Semblance of truth & Lying truth (Pt. 1)

I’ve been exploring texts written in antiquity to see if there are things in them that can help me understand how truth functions in an experience of psychoanalysis today.

Today, I want to focus on a text titled De Natura Deorum (On the Nature of the Gods) by Cicero. In this text, three Roman philosophers representing three schools of philosophical thought meet to discuss what can be known about the nature of the gods.

Here is a very short summary of my understanding of the three arguments. Please keep in mind that the way I understand these arguments might be wrong.

  • Velleius/Epicurean — The idea of God/ is human reason personified.
  • Balbus/Stoic — A version of, if you found an intricate watch on a beach, you would not assume it just came into being; someone would have had to construct it. Balbas says the world is like the watch and that God/the Gods are its maker.
  • Cotta/Skeptic—He does not not believe in God or the Gods, but he also does not think anyone has proven God's/the God's existence or God's/the God's nature and motives can be known.

Anyway, the arguments themselves are not what interests me the most in this text.
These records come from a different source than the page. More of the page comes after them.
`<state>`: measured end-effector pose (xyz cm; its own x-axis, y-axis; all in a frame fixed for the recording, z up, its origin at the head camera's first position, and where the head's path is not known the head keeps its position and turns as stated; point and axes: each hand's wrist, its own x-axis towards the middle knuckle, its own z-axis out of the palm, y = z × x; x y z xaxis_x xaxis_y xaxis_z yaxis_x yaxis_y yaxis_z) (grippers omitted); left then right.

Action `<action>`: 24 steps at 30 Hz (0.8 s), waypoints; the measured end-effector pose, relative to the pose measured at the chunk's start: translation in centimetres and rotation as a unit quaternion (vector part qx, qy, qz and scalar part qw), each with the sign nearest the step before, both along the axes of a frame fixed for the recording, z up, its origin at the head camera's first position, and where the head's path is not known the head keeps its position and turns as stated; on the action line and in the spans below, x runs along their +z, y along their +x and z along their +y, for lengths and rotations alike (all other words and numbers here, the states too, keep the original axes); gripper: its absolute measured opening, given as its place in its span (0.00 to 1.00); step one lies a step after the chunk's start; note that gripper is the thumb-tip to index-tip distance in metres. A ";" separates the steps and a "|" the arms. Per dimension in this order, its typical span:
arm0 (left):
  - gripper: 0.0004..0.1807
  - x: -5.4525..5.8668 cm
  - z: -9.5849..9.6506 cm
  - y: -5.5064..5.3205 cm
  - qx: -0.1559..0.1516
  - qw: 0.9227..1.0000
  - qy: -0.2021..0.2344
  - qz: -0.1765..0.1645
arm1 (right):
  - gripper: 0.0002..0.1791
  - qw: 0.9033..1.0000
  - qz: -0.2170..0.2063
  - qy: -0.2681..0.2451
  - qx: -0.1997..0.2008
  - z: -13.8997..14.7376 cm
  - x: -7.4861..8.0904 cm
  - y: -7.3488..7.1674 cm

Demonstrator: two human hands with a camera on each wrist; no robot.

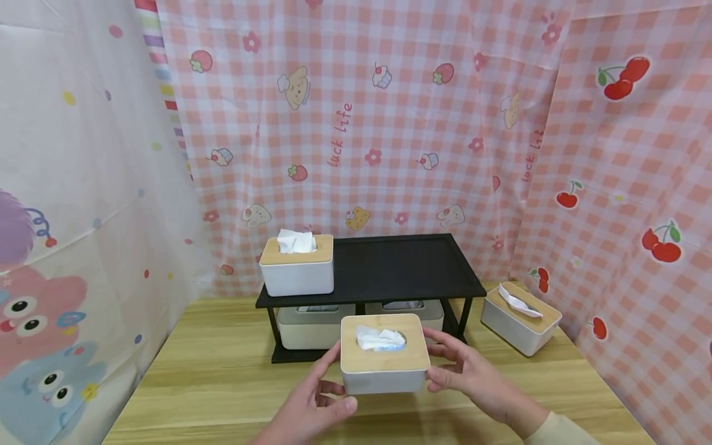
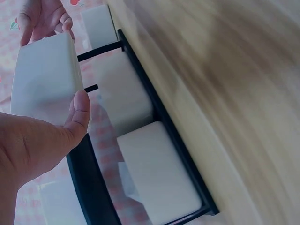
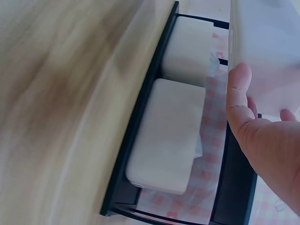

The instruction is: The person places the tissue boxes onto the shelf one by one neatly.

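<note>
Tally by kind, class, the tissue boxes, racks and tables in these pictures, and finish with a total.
Tissue boxes: 5 (1 held up, 1 atop the rack, 2 in its lower tier, 1 on the table at right)
Black rack: 1
Wood-grain table: 1
Total: 7

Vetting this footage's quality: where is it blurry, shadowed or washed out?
Head view: even light, held tissue box fairly crisp; left wrist view: wooden tabletop smeared, with soft dark patches; right wrist view: similar tabletop smearing, box underside looks washed out.
</note>
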<state>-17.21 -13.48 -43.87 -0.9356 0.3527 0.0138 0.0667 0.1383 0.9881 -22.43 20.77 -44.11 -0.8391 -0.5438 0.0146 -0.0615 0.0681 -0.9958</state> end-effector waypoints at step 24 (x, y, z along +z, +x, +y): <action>0.52 5.4 0.6 -2.1 0.024 0.997 -0.053 0.059 | 0.42 0.998 0.060 0.019 -0.020 -0.1 5.2 -2.4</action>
<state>-19.27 -12.88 -38.46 -0.9455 0.3131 0.0899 0.1723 0.2463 0.9537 -24.83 20.67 -38.87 -0.8540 -0.5113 0.0963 -0.1766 0.1107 -0.9780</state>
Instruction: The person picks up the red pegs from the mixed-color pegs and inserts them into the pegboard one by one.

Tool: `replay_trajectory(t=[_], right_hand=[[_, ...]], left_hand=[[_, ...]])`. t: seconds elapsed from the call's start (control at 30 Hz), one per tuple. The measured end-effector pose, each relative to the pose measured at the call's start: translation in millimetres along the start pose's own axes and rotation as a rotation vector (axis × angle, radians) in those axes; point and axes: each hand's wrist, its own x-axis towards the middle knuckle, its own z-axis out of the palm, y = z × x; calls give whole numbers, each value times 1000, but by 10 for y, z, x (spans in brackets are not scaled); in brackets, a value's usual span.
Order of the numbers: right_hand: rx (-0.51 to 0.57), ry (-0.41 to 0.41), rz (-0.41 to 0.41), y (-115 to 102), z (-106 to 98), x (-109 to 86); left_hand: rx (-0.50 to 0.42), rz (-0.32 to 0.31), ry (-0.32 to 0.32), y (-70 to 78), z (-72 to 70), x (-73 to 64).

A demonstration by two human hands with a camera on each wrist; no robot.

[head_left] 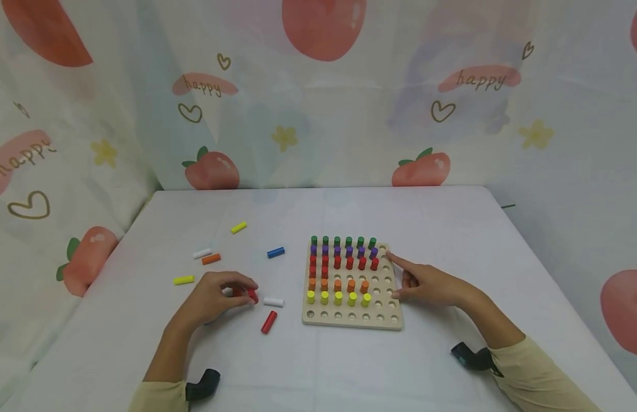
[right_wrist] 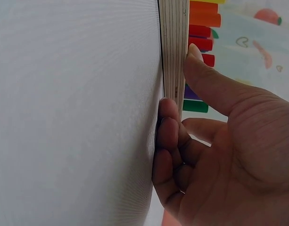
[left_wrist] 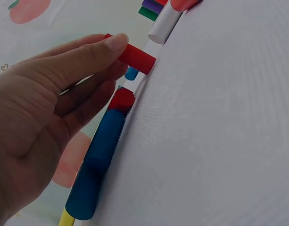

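In the left wrist view, my left hand (left_wrist: 64, 89) pinches a red peg (left_wrist: 139, 60) between thumb and fingers, tilted just over the table. Two blue pegs (left_wrist: 105, 136) and another red peg (left_wrist: 121, 100) show beneath that hand, mostly hidden from the head view. My right hand (head_left: 434, 283) holds the wooden pegboard (head_left: 349, 321) by its right side: index fingertip at the far right corner, thumb on the edge, other fingers curled. On the board stand rows of green (head_left: 337, 241), purple (head_left: 349, 251), red (head_left: 349, 263), orange (head_left: 337, 284) and yellow pegs (head_left: 338, 298).
Near the left hand lie a white peg (head_left: 273, 302) and a red peg (head_left: 269, 322). Farther back are a blue peg (head_left: 276, 252), an orange peg (head_left: 212, 259), another white peg (head_left: 202, 253) and two yellow pegs (head_left: 184, 280). A printed curtain (head_left: 318, 114) hangs behind the white table (head_left: 349, 372).
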Motion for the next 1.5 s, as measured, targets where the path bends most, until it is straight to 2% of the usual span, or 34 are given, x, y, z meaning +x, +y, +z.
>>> replay_trajectory(t=[0.13,0.23,0.57,0.83,1.1,1.3,1.5], right_hand=[[-7,0,-1,7,-5,7],[-10,1,8,13,-9,8],[-21,-4,6,54,-16,21],[-25,-8,14,53,-20,22],[-16,-7,36,42,-18,19],[-5,-22,33,47,-18,16],[-11,-34,23,60,-46,39]], left_hand=[[17,-34,-9,-8,-2,5],[19,-33,-12,-16,-1,8],[-10,35,-18,-14,-26,21],[-78,77,42,67,-110,62],[32,60,60,134,-112,202],[-5,75,45,202,-103,326],[-42,118,28,271,-42,466]])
What does is something Cicero writes:

Cotta’s argument seemed to Velleius to be more truthful; but in my eyes, Balbus’s case seemed to come more closely to a semblance of the truth. (Emphasis mine)

What I find interesting about this is the way that Cicero’s semblance of the truth might be another term for what Lacan (and Miller) call the Lying truth., or the truth that has a structure of fiction.

I read this as Cicero recognizing that none of the arguments are The Truth, but after hearing all of them, one seemed more true than the others, that one "seemed to come more closely to a semblance of the truth."

I’m too tired to think through this now, but I suspect I’ll be thinking about it via writing posts here in the foreseeable future.